Click amount to donate direct to CounterPunch
  • $25
  • $50
  • $100
  • $500
  • $other
  • use PayPal
Support Our Annual Fund Drive! CounterPunch is entirely supported by our readers. Your donations pay for our small staff, tiny office, writers, designers, techies, bandwidth and servers. We don’t owe anything to advertisers, foundations, one-percenters or political parties. You are our only safety net. Please make a tax-deductible donation today.
FacebookTwitterGoogle+RedditEmail

Is Advice From the IMF Better Than Advice From a Drunk on the Street?

by DEAN BAKER

That is the question that people around the world should be asking as the International Monetary Fund dishes out its prescription for austerity. The IMF program calls for cutbacks in government support for health care, pensions and a wide range of other public services. It also calls for weakening labor market regulations that provide workers with job security.

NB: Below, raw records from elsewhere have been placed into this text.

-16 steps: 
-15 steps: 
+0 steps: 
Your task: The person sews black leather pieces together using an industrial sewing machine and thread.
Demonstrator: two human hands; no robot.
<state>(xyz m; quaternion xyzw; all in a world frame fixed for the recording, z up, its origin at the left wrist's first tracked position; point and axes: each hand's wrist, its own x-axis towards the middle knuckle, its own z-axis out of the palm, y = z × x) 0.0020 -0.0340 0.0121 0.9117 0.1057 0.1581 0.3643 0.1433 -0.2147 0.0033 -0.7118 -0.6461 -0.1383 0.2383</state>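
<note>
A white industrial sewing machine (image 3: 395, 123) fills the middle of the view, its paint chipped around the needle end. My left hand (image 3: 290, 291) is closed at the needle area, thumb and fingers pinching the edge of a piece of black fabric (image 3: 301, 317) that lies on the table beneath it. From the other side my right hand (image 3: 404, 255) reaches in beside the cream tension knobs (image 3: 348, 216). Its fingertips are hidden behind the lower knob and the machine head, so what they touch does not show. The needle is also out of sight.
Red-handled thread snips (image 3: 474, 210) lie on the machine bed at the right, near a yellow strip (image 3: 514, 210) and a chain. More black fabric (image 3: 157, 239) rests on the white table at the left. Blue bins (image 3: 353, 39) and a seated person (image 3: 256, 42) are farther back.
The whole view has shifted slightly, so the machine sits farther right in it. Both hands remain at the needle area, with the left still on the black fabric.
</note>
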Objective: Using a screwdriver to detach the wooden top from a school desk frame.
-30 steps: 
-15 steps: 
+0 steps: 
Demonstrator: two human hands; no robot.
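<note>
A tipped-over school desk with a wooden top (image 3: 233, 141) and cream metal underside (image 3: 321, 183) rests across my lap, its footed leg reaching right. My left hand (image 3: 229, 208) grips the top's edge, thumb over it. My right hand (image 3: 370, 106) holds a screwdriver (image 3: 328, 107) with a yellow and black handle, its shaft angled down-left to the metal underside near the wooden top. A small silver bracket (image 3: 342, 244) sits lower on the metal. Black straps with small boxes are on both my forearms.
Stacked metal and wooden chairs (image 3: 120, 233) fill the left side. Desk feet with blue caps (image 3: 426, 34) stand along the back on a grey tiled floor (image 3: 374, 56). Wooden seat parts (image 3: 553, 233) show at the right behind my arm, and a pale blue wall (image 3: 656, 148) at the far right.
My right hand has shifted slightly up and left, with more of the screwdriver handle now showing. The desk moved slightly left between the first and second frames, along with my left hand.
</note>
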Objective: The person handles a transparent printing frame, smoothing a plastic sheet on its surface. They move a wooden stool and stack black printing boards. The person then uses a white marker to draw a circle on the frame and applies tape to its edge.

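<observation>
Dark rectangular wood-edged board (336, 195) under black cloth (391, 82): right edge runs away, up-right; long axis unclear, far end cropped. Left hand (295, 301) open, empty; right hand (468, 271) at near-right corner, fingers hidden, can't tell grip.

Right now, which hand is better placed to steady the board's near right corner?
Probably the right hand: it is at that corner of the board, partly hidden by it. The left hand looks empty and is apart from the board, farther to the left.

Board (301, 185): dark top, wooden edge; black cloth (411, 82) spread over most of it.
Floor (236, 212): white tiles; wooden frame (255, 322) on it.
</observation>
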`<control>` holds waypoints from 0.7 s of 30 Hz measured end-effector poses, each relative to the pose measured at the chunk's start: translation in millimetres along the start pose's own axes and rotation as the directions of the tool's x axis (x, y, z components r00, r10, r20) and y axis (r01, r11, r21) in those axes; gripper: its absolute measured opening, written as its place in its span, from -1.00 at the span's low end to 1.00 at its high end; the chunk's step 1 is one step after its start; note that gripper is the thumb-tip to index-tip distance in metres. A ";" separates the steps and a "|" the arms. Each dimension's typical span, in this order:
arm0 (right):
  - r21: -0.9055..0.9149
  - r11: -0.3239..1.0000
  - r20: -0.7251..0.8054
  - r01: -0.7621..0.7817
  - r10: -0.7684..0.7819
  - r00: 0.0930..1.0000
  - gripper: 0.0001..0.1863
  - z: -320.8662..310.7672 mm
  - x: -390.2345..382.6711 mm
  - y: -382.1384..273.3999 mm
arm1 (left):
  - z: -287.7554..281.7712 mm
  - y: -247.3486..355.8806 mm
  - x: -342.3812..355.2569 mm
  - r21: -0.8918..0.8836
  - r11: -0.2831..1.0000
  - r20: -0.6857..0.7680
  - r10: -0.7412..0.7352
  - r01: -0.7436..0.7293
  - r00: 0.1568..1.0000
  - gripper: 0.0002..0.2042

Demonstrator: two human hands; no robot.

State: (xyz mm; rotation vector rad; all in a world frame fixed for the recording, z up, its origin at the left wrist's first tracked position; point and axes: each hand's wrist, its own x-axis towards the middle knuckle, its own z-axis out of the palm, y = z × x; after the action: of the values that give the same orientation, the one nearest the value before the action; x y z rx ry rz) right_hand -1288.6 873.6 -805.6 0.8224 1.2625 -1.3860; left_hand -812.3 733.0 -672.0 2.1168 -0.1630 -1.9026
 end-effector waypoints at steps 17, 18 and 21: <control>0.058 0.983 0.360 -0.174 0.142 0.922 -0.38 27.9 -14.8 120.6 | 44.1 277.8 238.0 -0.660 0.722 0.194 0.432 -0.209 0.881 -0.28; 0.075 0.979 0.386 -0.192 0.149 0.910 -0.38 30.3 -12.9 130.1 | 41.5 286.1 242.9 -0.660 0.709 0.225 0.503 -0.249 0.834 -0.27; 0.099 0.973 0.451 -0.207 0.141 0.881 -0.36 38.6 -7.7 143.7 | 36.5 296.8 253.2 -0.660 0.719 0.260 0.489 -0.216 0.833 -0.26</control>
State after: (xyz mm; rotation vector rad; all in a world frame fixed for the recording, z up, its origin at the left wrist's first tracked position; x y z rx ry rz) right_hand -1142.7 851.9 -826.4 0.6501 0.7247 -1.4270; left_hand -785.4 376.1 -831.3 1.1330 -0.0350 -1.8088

These recommendations are being given in a context where the world economy is suffering from a massive shortfall of demand. In other words, tens of millions of people are unemployed right now because there is not enough spending to keep them employed. The IMF’s program is almost certain to reduce spending further leading to even larger shortfalls in demand and more unemployment.

But, the IMF says that we should trust them. The question we should all be asking is “why?”

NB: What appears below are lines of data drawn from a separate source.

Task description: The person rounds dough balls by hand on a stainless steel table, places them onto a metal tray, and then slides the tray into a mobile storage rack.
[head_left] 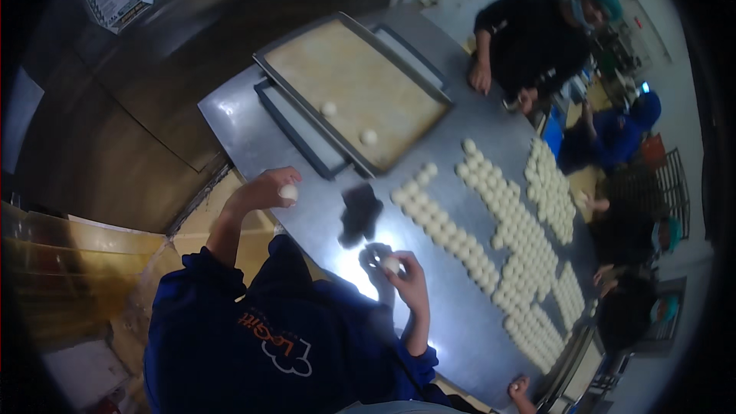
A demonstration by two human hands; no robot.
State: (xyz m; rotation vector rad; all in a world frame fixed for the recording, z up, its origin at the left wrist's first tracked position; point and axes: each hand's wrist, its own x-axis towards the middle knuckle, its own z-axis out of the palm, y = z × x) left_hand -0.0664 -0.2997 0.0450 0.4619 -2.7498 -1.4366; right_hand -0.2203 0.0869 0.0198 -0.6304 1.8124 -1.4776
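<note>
My left hand (270, 186), over the table's left edge, is closed on a small white dough ball (288, 192). Lower and further right, my right hand (411, 280) pinches another dough ball (391, 264) between thumb and fingers above the metal table (460, 345). Ahead of both hands lies a large baking tray (300, 96) with a pale lining. Two dough balls (328, 109) rest on it near its closest side. Rows of several more dough balls (448, 234) cover the table to the right of my right hand.
Beneath the tray sit dark frames or trays (295, 134). A dark patch (360, 215), perhaps a shadow, marks the tabletop between my hands. A person in black (529, 38) stands across the table; other people work along the right side. Another person's hand (520, 388) shows at the lower right.
</note>
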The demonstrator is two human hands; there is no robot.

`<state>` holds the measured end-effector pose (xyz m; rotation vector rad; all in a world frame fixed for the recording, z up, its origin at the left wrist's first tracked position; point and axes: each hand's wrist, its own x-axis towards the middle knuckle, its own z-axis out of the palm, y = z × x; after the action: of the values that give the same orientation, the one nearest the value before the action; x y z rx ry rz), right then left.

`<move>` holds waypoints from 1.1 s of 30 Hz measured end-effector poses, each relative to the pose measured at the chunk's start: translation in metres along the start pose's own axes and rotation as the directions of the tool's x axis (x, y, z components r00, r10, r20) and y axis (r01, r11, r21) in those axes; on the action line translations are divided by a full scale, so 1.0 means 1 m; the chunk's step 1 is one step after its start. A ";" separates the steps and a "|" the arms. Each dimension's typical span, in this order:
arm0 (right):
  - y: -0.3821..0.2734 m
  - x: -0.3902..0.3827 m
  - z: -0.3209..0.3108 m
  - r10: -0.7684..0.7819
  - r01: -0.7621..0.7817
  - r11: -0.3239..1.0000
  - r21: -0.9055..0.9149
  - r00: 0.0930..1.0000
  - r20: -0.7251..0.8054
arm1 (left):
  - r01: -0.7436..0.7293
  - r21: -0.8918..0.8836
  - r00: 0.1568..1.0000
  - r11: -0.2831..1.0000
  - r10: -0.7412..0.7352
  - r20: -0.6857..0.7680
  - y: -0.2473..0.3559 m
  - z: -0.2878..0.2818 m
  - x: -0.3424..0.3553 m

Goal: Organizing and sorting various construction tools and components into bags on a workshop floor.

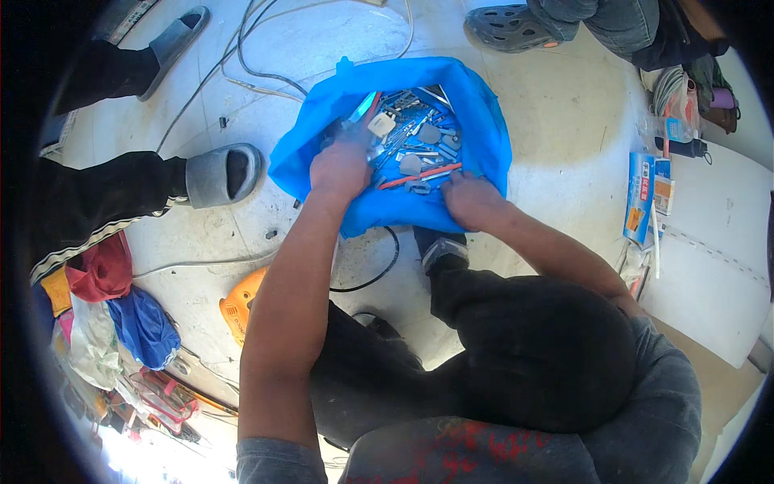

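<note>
An open blue bag (314,113) holds a pile of small metal parts (403,133), grey and white pieces, and red strips (421,176). My left hand (339,171) reaches into its left side with curled fingers, by some translucent plastic (355,129); what it grips is hidden. My right hand (472,198) is closed on the bag's near right rim.
Two co-workers' sandalled feet (222,175) stand at left, another person's clog (508,28) at top right. Cables (266,77), an orange tool (238,306) and coloured cloth bags (141,327) lie on the floor. At right are blue-white packages (639,198) and a white board (717,250).
</note>
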<state>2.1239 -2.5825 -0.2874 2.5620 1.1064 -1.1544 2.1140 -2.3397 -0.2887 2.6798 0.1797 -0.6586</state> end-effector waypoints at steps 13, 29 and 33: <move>0.029 0.021 0.002 0.209 -0.177 0.972 0.154 0.952 -0.225 | 0.140 0.072 0.967 0.988 -0.121 -0.225 -0.024 -0.004 0.005; -0.004 0.006 -0.007 -0.062 0.062 0.998 -0.008 0.998 0.000 | 0.189 -0.082 0.886 0.978 -0.206 -0.416 -0.045 -0.011 0.016; -0.009 0.013 -0.014 -0.157 0.144 0.985 -0.094 0.977 -0.147 | -0.130 -0.199 0.980 0.971 0.096 -0.172 -0.039 0.009 0.009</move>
<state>2.1322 -2.5632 -0.2854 2.5774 1.3738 -0.9292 2.1100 -2.3067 -0.3126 2.5163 0.1295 -0.3653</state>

Where was the IMF when the housing bubble in the United States and elsewhere was inflating to ever more dangerous levels? Was it frantically yelling at governments to rein in the bubbles before they burst with disastrous consequences? After all, what could possibly have been more important than warning of the dangers of these bubbles?

It was easy to both recognize the housing bubbles and that their collapse would have devastating consequences for the economy. Economies don’t adjust easily to a loss of wealth that in some cases exceeded 50 percent of GDP.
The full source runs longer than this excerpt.